**EXERCISE BRIEF**
Below are some records. Output the lines from the first one through the line that holds "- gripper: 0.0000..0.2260", exactly as written, with no pictures.

----

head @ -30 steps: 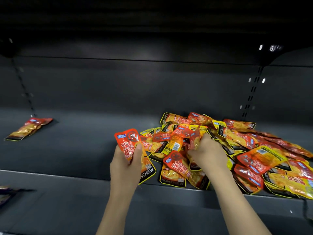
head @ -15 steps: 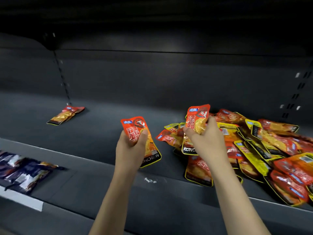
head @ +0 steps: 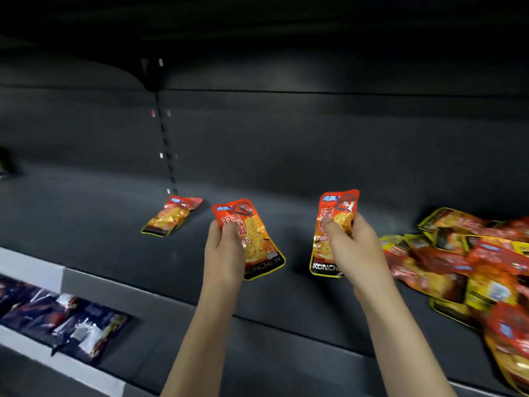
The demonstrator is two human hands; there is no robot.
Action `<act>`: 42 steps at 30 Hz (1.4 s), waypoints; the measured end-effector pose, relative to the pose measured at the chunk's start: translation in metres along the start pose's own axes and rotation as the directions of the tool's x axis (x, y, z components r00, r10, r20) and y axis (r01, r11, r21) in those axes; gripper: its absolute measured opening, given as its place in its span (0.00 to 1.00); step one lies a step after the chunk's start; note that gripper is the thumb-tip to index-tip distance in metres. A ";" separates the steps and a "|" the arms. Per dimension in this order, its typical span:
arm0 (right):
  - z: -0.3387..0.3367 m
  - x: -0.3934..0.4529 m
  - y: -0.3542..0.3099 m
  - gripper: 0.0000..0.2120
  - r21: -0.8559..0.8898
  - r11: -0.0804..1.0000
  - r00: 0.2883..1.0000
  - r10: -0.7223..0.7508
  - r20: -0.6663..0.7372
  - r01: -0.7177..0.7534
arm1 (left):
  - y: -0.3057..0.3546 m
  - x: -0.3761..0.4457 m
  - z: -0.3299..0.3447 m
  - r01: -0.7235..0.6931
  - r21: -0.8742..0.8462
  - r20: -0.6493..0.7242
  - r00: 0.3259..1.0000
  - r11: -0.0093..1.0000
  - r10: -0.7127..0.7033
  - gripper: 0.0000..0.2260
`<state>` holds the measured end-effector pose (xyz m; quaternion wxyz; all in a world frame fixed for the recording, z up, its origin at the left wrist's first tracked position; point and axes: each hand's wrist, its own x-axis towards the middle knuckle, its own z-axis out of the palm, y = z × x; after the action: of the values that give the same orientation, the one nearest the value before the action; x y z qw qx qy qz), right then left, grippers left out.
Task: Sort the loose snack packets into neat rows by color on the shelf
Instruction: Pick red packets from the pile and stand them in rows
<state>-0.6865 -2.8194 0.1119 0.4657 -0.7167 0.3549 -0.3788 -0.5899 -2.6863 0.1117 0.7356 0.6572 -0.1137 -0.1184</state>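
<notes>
My left hand (head: 224, 253) grips a red-orange snack packet (head: 253, 239) upright above the dark shelf (head: 86, 224). My right hand (head: 355, 250) grips a second red-orange packet (head: 333, 224), also upright, a little to the right. A small stack of red-orange packets (head: 171, 216) lies flat on the shelf behind and left of my left hand. A loose pile of red and yellow packets (head: 463, 259) covers the shelf's right side, blurred by motion.
The shelf's back wall carries a slotted upright (head: 167, 144) above the small stack. On the lower shelf at the bottom left lie several dark purple packets (head: 65, 325) behind a white price strip (head: 25, 270). An upper shelf overhangs in shadow.
My right hand has lifted a red-orange packet out of the pile and carried it left. Both hands and my view have shifted left, toward the small stack.
</notes>
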 end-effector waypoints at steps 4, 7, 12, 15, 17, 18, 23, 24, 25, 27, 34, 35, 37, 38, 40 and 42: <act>0.065 0.002 -0.025 0.05 0.037 0.998 0.999 0.054 -0.002 -0.053 | 0.011 0.054 -0.047 0.026 0.006 0.005 1.000 1.000 -0.026 0.10; 0.110 0.006 -0.044 0.05 0.016 0.998 0.998 0.060 -0.017 -0.060 | 0.019 0.094 -0.083 0.005 0.040 0.029 1.000 0.999 -0.006 0.06; 0.165 0.009 -0.059 0.06 -0.073 0.996 0.999 0.053 -0.007 -0.054 | 0.024 0.150 -0.132 -0.022 0.050 0.003 1.000 0.999 0.022 0.02; 0.179 0.006 -0.058 0.07 -0.135 0.990 0.998 0.049 0.024 -0.046 | 0.017 0.165 -0.152 -0.030 0.079 0.022 0.999 0.996 0.029 0.03; 0.183 0.005 -0.057 0.07 -0.174 0.984 0.998 0.039 0.054 -0.029 | 0.009 0.169 -0.160 -0.064 0.112 0.037 0.998 0.992 0.060 0.04; 0.184 0.005 -0.056 0.07 -0.194 0.981 0.997 0.035 0.067 -0.021 | 0.005 0.169 -0.163 -0.080 0.130 0.035 0.996 0.988 0.076 0.04; 0.186 0.006 -0.053 0.08 -0.250 0.968 0.992 0.036 0.122 -0.005 | -0.006 0.170 -0.176 -0.085 0.336 0.025 0.996 0.938 0.082 0.06; 0.187 0.005 -0.053 0.08 -0.256 0.967 0.991 0.033 0.130 0.002 | -0.005 0.171 -0.179 -0.091 0.366 0.040 0.996 0.926 0.082 0.06; 0.189 0.005 -0.052 0.08 -0.262 0.965 0.989 0.032 0.142 0.007 | -0.003 0.174 -0.182 -0.099 0.373 0.059 0.995 0.923 0.083 0.06; 0.191 0.005 -0.053 0.07 -0.275 0.961 0.985 0.031 0.169 0.017 | 0.003 0.179 -0.185 -0.105 0.373 0.096 0.993 0.922 0.074 0.06; 0.193 0.004 -0.051 0.05 -0.328 0.944 0.984 0.095 0.152 -0.040 | 0.011 0.222 -0.164 -0.137 0.496 0.291 0.957 0.857 -0.015 0.04; 0.192 0.005 -0.050 0.05 -0.332 0.942 0.984 0.108 0.144 -0.055 | 0.009 0.228 -0.162 -0.140 0.542 0.304 0.952 0.829 -0.038 0.04; 0.191 0.005 -0.048 0.04 -0.342 0.937 0.984 0.123 0.128 -0.073 | 0.003 0.236 -0.159 -0.155 0.640 0.304 0.951 0.752 -0.062 0.09; 0.190 0.005 -0.048 0.04 -0.344 0.936 0.984 0.128 0.122 -0.079 | 0.001 0.239 -0.160 -0.162 0.683 0.296 0.953 0.713 -0.067 0.10; 0.191 0.004 -0.048 0.04 -0.339 0.936 0.984 0.137 0.115 -0.091 | 0.000 0.243 -0.163 -0.172 0.729 0.294 0.953 0.663 -0.076 0.10; 0.195 0.001 -0.050 0.04 -0.311 0.945 0.983 0.143 0.116 -0.100 | 0.001 0.246 -0.164 -0.195 0.751 0.308 0.949 0.630 -0.072 0.09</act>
<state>-0.5080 -2.7269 0.1047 0.3957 -0.7808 0.4197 -0.2399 -0.3045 -2.6111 0.0978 0.3589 0.8772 -0.2895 -0.1339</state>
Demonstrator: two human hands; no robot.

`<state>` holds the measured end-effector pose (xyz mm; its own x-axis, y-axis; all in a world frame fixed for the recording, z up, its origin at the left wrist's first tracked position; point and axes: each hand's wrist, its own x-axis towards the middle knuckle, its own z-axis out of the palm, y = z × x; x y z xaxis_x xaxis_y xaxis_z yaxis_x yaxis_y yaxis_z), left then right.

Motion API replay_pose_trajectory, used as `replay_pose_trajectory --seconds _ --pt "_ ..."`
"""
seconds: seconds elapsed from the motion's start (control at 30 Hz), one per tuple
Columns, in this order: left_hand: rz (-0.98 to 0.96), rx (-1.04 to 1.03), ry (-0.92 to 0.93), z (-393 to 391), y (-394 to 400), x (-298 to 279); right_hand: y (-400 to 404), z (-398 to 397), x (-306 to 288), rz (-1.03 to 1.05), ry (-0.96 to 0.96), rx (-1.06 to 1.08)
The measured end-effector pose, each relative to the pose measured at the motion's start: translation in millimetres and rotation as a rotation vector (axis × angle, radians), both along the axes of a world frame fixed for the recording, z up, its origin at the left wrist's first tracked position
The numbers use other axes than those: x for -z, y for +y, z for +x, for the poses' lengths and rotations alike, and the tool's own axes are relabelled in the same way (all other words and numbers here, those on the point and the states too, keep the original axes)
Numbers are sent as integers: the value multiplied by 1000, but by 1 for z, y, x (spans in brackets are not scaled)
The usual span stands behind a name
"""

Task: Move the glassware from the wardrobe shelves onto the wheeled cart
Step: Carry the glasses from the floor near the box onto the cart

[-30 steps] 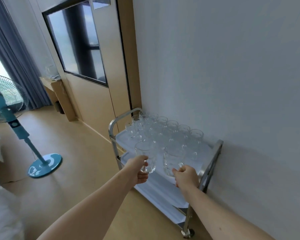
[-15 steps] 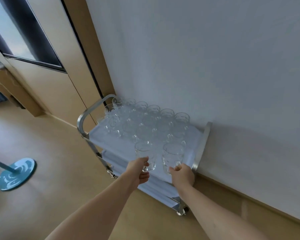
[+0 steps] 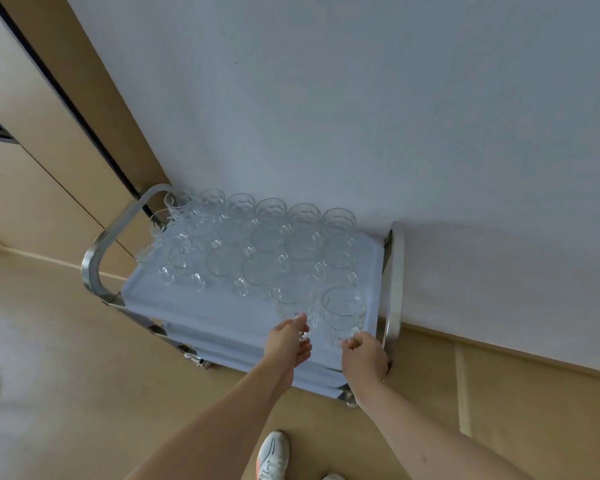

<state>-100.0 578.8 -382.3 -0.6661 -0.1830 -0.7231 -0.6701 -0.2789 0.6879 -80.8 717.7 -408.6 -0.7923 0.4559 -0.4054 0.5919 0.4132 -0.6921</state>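
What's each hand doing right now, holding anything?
Left hand: holding a glass mug over the cart.
Right hand: holding another glass mug.

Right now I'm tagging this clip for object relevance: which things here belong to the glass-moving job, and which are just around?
Job:
- left hand holding a glass mug
- right hand holding another mug
- mugs already set down
- wheeled cart

Just around:
- white sneaker
- wall
- wooden panelling
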Motion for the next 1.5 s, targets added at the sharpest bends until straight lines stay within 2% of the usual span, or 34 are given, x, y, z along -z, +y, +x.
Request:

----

**FINISHED EXERCISE**
head @ -30 steps: 
head @ -15 steps: 
head @ +0 steps: 
The demonstrator is two human hands; there is no robot.
Action `<act>`: 42 steps at 30 Hz (1.4 s), waypoints; the measured end-effector pose, relative to the pose measured at the chunk's start: translation in metres along the start pose's own axes and rotation as the directions of the tool's x axis (x, y, z components r00, r10, r20) and y axis (r01, r11, r21) in those axes; gripper: its absolute measured opening, given as its place in its span (0.00 to 1.00); step one lies a step after the chunk's start; note that gripper is the thumb-tip to index-tip distance in metres. A ";" separates the steps and a "|" the arms. Per dimension in this order, its typical span:
arm0 (right):
  - z: -0.3387..0.3367 m
  - x: -0.3934..0.4529 m
  - y: -0.3542..0.3099 m
  - gripper: 0.0000..0.2120
  - r21: -0.8559..0.8898
  - r11: -0.0804..1.0000
  - r00: 0.2883..1.0000
  - r10: -0.7223..0.7508
  - r20: -0.6663..0.7372
  - r01: -0.7177..0.7534
arm1 (left):
  - y: -0.3057..0.3546 m
  - x: -0.3761..0.4457 m
  - z: -0.3299..0.3447 m
  - r01: -0.7235..0.6931
  - r21: -0.8742..0.8462
  - r20: -0.6493..0.7242
  - r00: 0.3259..1.0000
  - r11: -0.0093..1.0000
  - r10: -0.7127..0.7033
  - gripper: 0.0000..0.2260

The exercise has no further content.